Questo significa che chi ha un privilegio deve usare la propria voce per denunciarlo; chi raggiunge un traguardo deve ribadire che il merito sta nel percorso; chi vive riparato all'ombra del proprio successo deve condividerla con chi, lungo la strada, si ferma a riprendere fiato. Soprattutto, i “migliori” devono spogliarsi di una retorica che etichetta il successo e il fallimento, loda chi ha potuto farcela e umilia chi non ne aveva gli strumenti. Devono essere la voce di chi non ha abbastanza fiato per parlare, costruire una politica che non si accontenta. E, una volta per tutte, cancellare potere dai sinonimi di volere.

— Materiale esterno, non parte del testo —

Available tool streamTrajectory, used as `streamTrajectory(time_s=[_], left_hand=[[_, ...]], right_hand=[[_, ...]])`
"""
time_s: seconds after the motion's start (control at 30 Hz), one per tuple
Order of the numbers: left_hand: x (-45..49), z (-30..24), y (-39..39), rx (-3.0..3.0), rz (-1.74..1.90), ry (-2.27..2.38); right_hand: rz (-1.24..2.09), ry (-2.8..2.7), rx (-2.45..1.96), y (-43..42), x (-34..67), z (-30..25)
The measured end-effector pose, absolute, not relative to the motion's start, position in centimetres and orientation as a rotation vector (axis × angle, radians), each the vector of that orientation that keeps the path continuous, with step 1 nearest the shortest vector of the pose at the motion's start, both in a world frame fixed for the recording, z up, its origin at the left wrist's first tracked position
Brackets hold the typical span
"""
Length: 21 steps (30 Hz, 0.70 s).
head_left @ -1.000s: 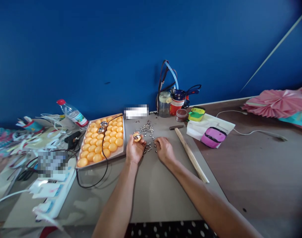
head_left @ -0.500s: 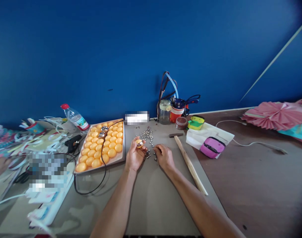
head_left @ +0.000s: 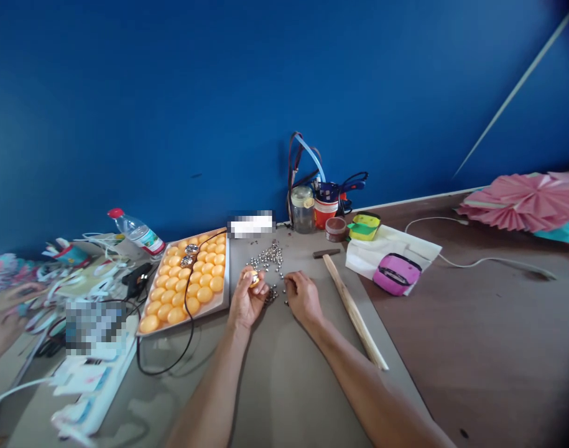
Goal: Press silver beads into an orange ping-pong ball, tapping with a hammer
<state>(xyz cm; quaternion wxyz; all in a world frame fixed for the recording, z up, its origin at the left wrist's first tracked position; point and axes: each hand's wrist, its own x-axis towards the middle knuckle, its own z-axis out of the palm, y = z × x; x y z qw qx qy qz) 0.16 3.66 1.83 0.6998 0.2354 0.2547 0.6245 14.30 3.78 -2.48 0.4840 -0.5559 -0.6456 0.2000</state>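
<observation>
My left hand [head_left: 247, 302] is closed round a small orange ball [head_left: 254, 278] with a shiny silver patch, held above the grey mat. Just right of it, my right hand [head_left: 303, 298] rests low over the mat with thumb and fingers pinched together. Whatever may be in that pinch is hidden. Small shiny metal beads [head_left: 271, 255] lie scattered in a heap beyond and between both hands. To the left stands a shallow box [head_left: 226, 274] filled with rows of orange balls [head_left: 204, 294]. Two silver-coloured pieces [head_left: 189, 254] and a black cord [head_left: 189, 311] lie over them.
A hammer with a wooden handle [head_left: 354, 311] lies right of my right arm. Behind are a glass jar [head_left: 303, 214], a red cup [head_left: 326, 214] and a purple case [head_left: 397, 274]. Another person's hand [head_left: 7, 323] is among clutter at far left, near a power strip [head_left: 109, 398].
The view has shifted slightly, so most things sit further left. The ball in my left hand has turned, showing less silver. At the far left, more of the other person's hand shows.
</observation>
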Motion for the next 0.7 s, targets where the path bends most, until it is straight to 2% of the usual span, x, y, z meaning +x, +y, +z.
streamTrajectory(time_s=[0.7], left_hand=[[0.3, 2.1, 3.5, 0.532, 1.369, 0.585]], right_hand=[[0.474, -1.585, -1.420, 3.4, 14.0, -1.4]])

La scuola, dal canto suo, deve essere il motore di questo cambiamento, e non un mercato dove guadagnare una moneta che rinforza le dinamiche di potere. Deve ricordare ai suoi alunni che l’educazione non è una merce, che il loro impegno non si traduce nel valore di uno stipendio, che a ogni domanda non c’è mai una sola risposta. Deve insegnare loro che il successo non è un obiettivo, che l’arrivo conta meno del percorso e che ogni percorso è valido, che uscire dagli schemi non è un fallimento. Che se gli altri ti superano, potrebbero essere appena partiti. E che un traguardo che si allontana vale meno di una ferita da sanare. Soprattutto, che educhi gli studenti a non vedere le proprie vite come prodotti da mettere in vendita, ma come strade da costruire e su cui camminare.
L’illustratrice che vi presentiamo in questo numero è Paola, i cui disegni mi hanno incantata. Questo, però, mi ha colpita particolarmente: una bambina pronta a partire, ma frenata da un’ancora troppo pesante perché possa rimuoverla da sola. Bloccata alla partenza da un macigno su cui non ha controllo. L’augurio, allora, è che sia la scuola a togliere quest’ancora, per formare una generazione che, leggera, riesca a spiccare il volo.
In questo numero, vi proponiamo alcune risorse interessanti:
UCL, proprio uno di quei grandi nomi da sfoggiare sul curriculum, ha una sezione nella sua sede centrale dedicata ad una mostra che racconta tredici storie di fallimento. Si chiama FLOP, e ha anche un suo podcast.
Anche Lisa Kudrow, meglio conosciuta come Phoebe in Friends, ha collezionato una serie di “fallimenti” che l’hanno portata a diventare uno dei volti più conosciuti della televisione - e non solo.